26 ene 2013

Pablo Palacio muerto a puntapiés




“En tanto que mil lucecitas, como agujas, cosían las tinieblas”.
P.P.

Miguel Molina Díaz

Leía cuanta novela romancista le caía en las manos. A sus quince años ganó su primer concurso literario por una autobiografía llamada “El Huefanito”. Benjamín Carrión, en su intento por inventarse un país allí donde no existía nada, lo descubrió sin imaginarse los alcances de ese descubrimiento. Palacio, como sería llamado y evocado con admiración y nostalgia por sus seguidores, nació en Loja el 25 de enero de 1906.

El Ecuador en el que le tocó vivir se hallaba entregado -¿acaso ciegamente?- al realismo social de los escritores del llamado grupo de Guayaquil de los años treinta. Gallegos Lara, por su vida más que por su obra, ya era una leyenda. En esa misma época el ecuatoriano más universal de todos los tiempos, Jorge Icaza, publicaba su obra maestra y daba a conocer el indigenismo ecuatoriano al mundo.  

El realismo social ecuatoriano estaba atravesado por un estilo costumbrista –de altísima calidad– profundamente conectado con la reivindicación de los excluidos. La lucha de clases y la explotación a los más débiles, que en el mundo provocaban la dicotomía política e ideológica por excelencia, en el Ecuador constituían la materia prima de la literatura y del arte en general. Los cholos, los montubios, los indígenas, es decir, los pobres, eran los temas sobre los cuales nacía la creación literaria.

En ese contexto la obra de Palacio irrumpió con desenfrenada violencia y resquebrajó los cánones literarios vigentes. Se negó a formar parte del realismo social que, en el país, era una obligación moral para los artistas. Y esto a pesar de su militancia socialista, que lejos de ser para él un dogma, era una forma de vida en la cual creía sin sectarismos ni verdades absolutas. Palacio supo separar su trabajo de creación artística del marxismo y de lo “políticamente correcto”.

La obra de Palacio es considerada por los críticos y estudiosos como la piedra fundacional de la vanguardia en el Ecuador y de hecho lo es. Él no escribía sobre la lucha de clases sino sobre lo que le daba la gana. Un tema recurrente en sus relatos es la psicología del ser humano, sus traumas, sus complejos, sus miedos, todo aquello que lo define y aturde. Los personajes de sus libros son extraños, como era él: un antropófago sádico, siamesas absurdas, mujeres que miran las estrellas, un ahorcado.

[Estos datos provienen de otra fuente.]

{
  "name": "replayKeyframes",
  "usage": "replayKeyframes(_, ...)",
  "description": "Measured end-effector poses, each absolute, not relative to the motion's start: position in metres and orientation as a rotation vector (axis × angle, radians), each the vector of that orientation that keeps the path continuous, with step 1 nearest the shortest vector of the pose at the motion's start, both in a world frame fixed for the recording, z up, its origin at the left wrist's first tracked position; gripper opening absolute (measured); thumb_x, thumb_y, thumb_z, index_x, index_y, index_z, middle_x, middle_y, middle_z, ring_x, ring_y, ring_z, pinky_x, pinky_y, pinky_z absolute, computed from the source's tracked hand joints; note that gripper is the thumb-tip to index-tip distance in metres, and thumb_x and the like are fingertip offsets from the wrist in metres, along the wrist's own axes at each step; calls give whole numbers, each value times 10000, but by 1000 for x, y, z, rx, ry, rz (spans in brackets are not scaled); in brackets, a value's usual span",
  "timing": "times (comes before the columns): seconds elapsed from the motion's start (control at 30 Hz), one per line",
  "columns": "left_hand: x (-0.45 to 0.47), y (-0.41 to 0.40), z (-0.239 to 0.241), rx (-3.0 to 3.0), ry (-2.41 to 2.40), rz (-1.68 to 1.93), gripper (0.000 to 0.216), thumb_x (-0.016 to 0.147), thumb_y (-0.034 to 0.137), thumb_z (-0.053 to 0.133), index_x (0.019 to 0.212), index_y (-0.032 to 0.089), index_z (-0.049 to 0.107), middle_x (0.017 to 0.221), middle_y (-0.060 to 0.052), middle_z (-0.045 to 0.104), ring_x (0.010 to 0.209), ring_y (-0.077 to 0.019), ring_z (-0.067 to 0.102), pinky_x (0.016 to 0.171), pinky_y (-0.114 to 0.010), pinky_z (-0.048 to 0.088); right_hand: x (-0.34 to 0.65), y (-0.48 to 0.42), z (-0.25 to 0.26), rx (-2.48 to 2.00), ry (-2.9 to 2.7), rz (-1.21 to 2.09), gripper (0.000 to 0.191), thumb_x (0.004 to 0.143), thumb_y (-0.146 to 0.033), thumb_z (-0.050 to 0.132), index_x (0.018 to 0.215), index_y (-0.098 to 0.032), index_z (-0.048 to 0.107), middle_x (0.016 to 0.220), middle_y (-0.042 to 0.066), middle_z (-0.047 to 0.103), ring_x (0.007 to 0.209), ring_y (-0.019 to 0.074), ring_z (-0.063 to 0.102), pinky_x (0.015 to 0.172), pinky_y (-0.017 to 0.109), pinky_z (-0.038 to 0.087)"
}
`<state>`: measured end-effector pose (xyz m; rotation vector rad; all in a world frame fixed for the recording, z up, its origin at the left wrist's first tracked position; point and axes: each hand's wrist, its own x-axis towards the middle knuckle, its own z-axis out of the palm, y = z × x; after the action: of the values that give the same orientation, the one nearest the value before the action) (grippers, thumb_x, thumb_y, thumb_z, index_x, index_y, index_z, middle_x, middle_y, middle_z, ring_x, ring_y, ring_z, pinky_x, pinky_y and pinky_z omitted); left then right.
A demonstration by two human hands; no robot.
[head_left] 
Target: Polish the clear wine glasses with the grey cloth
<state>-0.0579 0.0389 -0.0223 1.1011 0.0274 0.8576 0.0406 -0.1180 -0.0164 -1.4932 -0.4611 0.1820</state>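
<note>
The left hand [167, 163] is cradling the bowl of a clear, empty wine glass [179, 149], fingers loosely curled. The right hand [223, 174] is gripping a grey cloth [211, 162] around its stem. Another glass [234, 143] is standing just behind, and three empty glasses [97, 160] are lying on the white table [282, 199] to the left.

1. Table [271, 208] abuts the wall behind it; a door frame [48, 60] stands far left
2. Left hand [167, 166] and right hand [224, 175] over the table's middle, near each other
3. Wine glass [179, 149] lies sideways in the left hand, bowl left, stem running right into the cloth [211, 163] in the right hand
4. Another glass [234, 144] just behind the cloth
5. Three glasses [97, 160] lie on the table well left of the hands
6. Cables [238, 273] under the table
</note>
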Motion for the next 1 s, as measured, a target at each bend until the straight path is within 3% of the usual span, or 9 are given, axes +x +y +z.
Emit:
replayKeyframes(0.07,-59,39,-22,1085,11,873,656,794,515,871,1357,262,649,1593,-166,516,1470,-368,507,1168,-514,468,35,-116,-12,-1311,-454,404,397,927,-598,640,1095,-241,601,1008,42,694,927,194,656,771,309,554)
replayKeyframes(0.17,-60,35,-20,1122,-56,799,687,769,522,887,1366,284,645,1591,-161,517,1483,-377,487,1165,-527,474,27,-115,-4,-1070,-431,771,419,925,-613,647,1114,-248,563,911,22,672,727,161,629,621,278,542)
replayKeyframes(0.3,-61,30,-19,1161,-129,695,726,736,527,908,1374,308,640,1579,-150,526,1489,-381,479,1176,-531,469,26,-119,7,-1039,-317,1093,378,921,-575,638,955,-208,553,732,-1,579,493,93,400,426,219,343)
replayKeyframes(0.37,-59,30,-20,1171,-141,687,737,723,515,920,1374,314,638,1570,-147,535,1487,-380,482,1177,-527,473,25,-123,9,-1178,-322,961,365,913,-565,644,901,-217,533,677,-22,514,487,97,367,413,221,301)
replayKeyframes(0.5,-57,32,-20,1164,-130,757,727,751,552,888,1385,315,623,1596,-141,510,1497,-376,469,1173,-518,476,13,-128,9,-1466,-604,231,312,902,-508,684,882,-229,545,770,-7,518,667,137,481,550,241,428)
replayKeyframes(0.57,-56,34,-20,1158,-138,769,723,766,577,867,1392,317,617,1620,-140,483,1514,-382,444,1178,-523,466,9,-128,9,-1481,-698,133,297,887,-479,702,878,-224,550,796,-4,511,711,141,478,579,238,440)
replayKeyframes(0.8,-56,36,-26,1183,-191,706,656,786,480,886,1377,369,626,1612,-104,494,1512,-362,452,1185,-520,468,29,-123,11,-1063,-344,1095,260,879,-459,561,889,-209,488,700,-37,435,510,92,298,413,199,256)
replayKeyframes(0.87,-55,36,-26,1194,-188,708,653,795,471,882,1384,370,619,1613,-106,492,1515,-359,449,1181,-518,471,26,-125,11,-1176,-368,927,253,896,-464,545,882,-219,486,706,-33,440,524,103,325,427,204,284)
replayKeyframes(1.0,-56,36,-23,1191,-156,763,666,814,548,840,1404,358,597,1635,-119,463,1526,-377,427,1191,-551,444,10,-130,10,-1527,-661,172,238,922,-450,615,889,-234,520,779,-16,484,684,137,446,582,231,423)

Pablo Palacio permitió una liberación estilística en la literatura nacional, un giro de magnitudes irrepetibles. Y como el Ecuador es (incluso ahora, más que nunca) un país en donde ser o pensar diferente es un delito, Palacio y su obra fueron por larguísimos años marginados y llevados al olvido. Es en las últimas décadas que, tal vez siguiendo las pistas de Benjamín Carrión, se ha redescubierto a Palacio y se ha entendido su importancia. Una vez mermadas las pasiones políticas y la ceguera, este escritor paradójicamente muerto a puntapiés (como es el título de su más conocido relato), ha sido absuelto por la historia.

Si una conclusión hemos de sacar sobre Palacio es su locura, la única conclusión admisible para su grandeza. Murió, sí, en el manicomio Lorenzo Ponce de Guayaquil a la edad de cuarenta años. Sus seguidores, sin embargo, afirman que su obra fue escrita durante el periodo de su cordura. Yo pienso que siempre estuvo loco porque hay que ser un enfermo mental incurable para escribir en un país en donde la ceguera política esta sobre la autenticidad del humano. Palacio era un vidente que no buscaba sino transmitir la naturaleza de sus visiones, pues comprendía que ese era su deber con su tiempo. A ciento siete años de su nacimiento siento que no vale la pena un país que no recuerda, todos los días, a Pablo Palacio.